La fête de fin d'année de l'école est du même acabit. C'est d'une drôlerie fine et juste. Les élèves doivent réciter leur composition et y joindre une conclusion « morale », c'est-à-dire religieuse, pour complaire à l'assemblée de parent autant que pour ne point fâcher le pasteur. Et le narrateur de conclure : plus la jeune fille était dévergondée et plus sa composition était emplie d'une ferveur religieuse digne de celles qui font pleurer d'émotion. Ah, que c'est drôle ! À la façon de l'humour d'Austen.
Huckleberry Finn est aussi un personnage savoureux. Enfant libre, sorte d'ermite déjà désabusé d'apparence, il vit du produit de sa pêche, marche pieds nus, fume la pipe et ne va pas à l'école. Alors qu'il est adopté par une veuve du village après un acte de bravoure, il est tenté de se sauver de sa nouvelle condition. La richesse, l'abondance ne lui sont rien si elles n'ont pas été méritées. Il ne savoure plus ses repas parce qu'il ne les a ni cueillis ni volés. Lui aussi s'est forgé une philosophie toute personnelle : rien n'a de saveur sans notion d'effort préalable.
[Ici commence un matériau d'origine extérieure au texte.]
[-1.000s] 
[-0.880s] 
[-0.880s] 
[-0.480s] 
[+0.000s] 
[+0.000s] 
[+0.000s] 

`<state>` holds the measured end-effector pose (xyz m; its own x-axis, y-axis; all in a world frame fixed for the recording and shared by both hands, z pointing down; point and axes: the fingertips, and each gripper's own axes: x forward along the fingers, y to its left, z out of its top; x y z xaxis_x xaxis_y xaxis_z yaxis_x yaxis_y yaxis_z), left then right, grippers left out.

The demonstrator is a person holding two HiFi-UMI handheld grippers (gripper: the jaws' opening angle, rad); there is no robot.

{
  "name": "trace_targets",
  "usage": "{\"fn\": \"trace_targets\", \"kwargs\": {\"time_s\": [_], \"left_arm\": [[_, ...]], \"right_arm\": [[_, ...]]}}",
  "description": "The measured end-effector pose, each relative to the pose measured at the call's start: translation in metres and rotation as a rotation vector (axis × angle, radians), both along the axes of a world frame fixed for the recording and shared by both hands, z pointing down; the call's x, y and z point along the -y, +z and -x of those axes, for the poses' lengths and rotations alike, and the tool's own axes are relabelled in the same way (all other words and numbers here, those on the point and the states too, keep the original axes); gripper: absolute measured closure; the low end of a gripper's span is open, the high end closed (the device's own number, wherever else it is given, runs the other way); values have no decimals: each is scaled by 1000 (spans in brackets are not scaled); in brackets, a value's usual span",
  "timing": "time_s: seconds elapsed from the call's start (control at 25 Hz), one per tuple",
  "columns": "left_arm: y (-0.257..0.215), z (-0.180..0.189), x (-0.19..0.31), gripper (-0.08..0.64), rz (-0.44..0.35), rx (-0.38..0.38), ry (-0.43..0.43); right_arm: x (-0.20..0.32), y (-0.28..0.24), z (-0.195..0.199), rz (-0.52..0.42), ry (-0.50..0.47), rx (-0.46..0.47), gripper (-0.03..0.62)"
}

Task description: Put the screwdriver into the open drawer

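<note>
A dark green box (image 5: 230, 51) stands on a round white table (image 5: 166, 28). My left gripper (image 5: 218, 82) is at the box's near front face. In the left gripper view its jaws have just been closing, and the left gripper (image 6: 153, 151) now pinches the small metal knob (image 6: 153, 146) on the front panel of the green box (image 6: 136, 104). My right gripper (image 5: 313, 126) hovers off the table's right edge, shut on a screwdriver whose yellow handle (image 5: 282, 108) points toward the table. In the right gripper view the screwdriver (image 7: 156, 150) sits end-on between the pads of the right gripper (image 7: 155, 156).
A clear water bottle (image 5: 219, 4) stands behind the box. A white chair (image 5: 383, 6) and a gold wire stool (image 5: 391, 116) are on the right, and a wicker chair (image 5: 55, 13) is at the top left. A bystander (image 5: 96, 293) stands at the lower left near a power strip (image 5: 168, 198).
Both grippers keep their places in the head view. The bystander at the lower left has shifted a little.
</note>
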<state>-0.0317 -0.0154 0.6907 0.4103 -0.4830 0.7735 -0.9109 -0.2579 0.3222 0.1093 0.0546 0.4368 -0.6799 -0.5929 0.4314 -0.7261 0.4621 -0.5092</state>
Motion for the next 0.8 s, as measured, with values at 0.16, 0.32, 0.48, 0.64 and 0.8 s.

Je suis surprise enfin que personne n'ait encore pensé à censurer ou à réécrire Les Aventures de Tom Sawyer. C'est que les nègres (même mon correcteur d'orthographe refuse le mot visiblement) y sont presque automatiquement simples d'esprit tandis que l'indien est une brute sanguinaire. Sans doute un oubli de la part des garants du travestissement de classiques.
La psychologie des personnages est adroite. Tom Sawyer, attiré par Becky (on dirait « amoureux » même si ce terme n'est jamais écrit) a naturellement souvent envie de la rosser. Et l'on retrouve l'enfant - l'humain - tel qu'il est, pas travesti, c'est-à-dire loin des faussetés et poses romantiques. Dès qu'elle s'éloigne de lui, il songe à la battre plutôt que de tomber dans un pathos exacerbé, et l'on est probablement plus proche ainsi de sentiments naturels.
Enfin, le style de Twain est fort plaisant, de belle qualité. L'écriture est très soignée bien qu'assez simple. L'humour, quant à lui, est irrésistible et tout en finesse.